Today, MacKinnon's office, with its fine view of the 59th Street Bridge and the East River, is littered with prizes. Foremost among them is his 1999 Lasker award. Given that around 50% of Lasker winners go on to win a Nobel, colleagues wonder whether MacKinnon will one day emulate his intellectual hero Hodgkin, and receive that call from Stockholm. He has rehearsed his response to such speculation: “What I always tell people is that half of those who get the Lasker don't go on to win the Nobel.”
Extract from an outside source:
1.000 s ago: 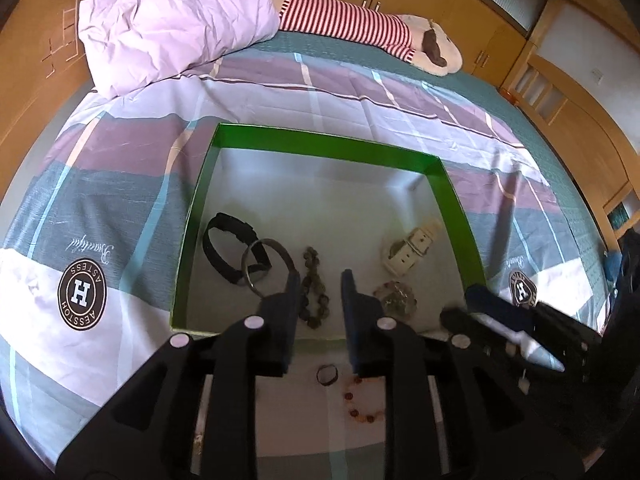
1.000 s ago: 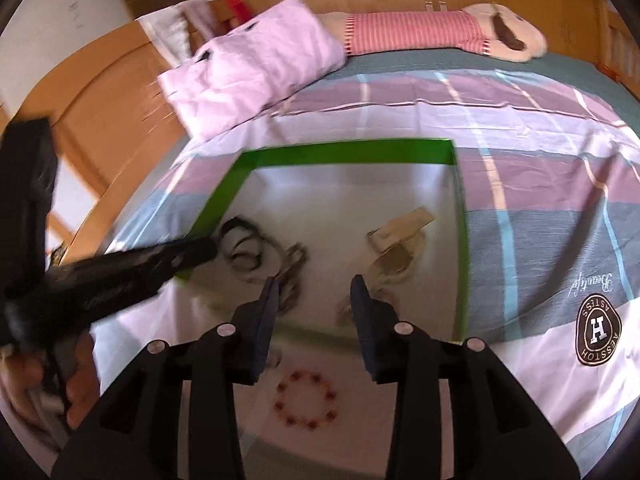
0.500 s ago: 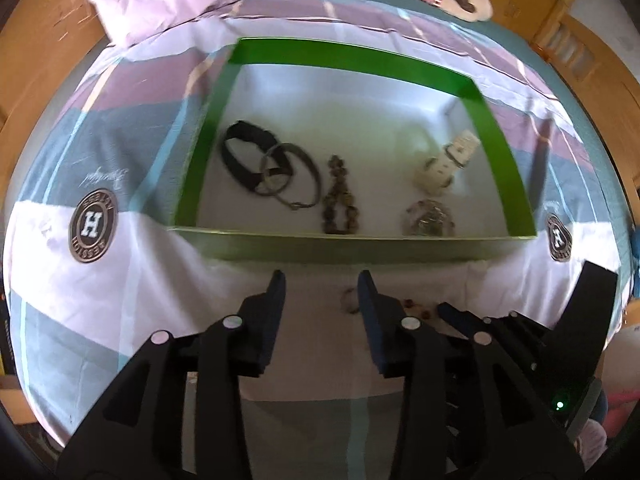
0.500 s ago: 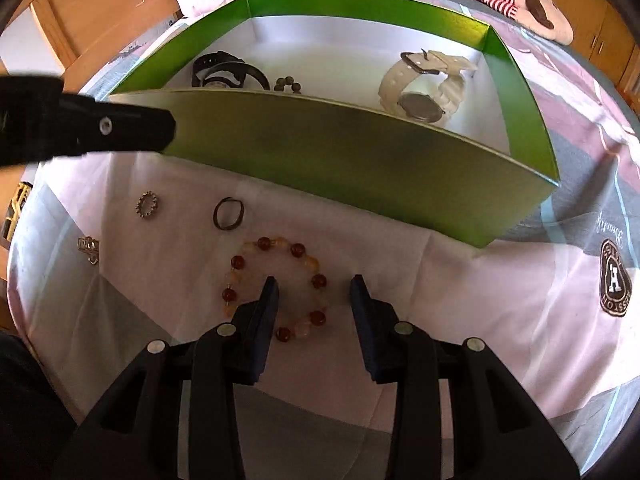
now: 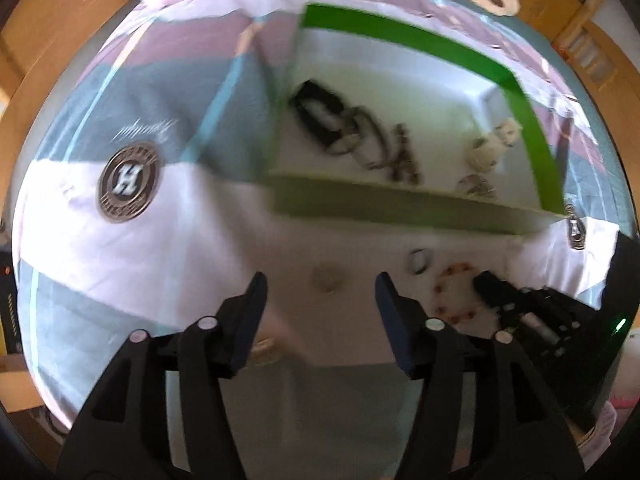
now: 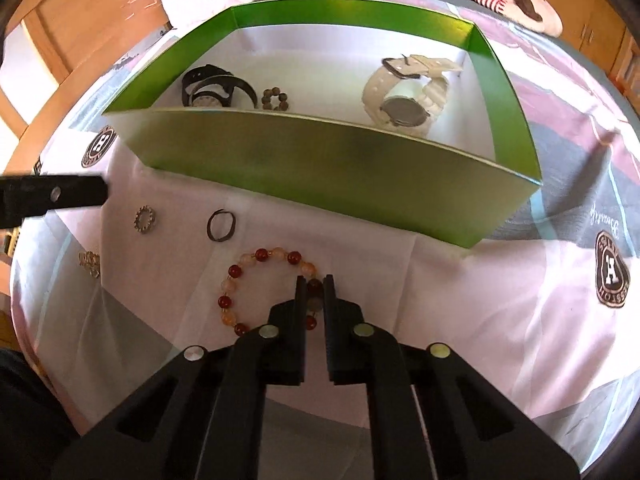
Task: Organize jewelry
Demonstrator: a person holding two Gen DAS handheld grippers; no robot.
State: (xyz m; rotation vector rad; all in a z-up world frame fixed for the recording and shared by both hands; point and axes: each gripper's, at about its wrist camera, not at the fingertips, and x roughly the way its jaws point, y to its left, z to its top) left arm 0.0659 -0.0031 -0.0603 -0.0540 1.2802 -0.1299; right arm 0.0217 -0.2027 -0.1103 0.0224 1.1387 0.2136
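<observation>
Beaded bracelet (image 6: 269,290) lies on the bedspread before the green box (image 6: 328,164), right gripper (image 6: 314,282) just closed on its near beads. Left gripper (image 5: 320,284), opening, brackets a small ring (image 5: 329,278), untouched. Thin purchase risks slipping; the near wall demands lift.

Both grippers are matte black plastic: the left gripper (image 5: 318,292) has dark blue pads, the right gripper (image 6: 311,294) has ribbed black pads, and round silver screws sit on each finger
</observation>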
Ion channels still have some challenges to offer — MacKinnon is keen to crack the secrets of a particularly recalcitrant potassium channel that is regulated by the voltage across the cell membrane. But at the age of 46, he is thinking of another shift in direction. “Once passion is spent it is time to move on, otherwise you start to overlook details,” he says.

What might that new direction be? MacKinnon says he has a few ideas, but for now he is keeping them to himself. Given what he achieved after switching from electrophysiology to structural biology, however, many biologists would dearly love to know what is next on his agenda.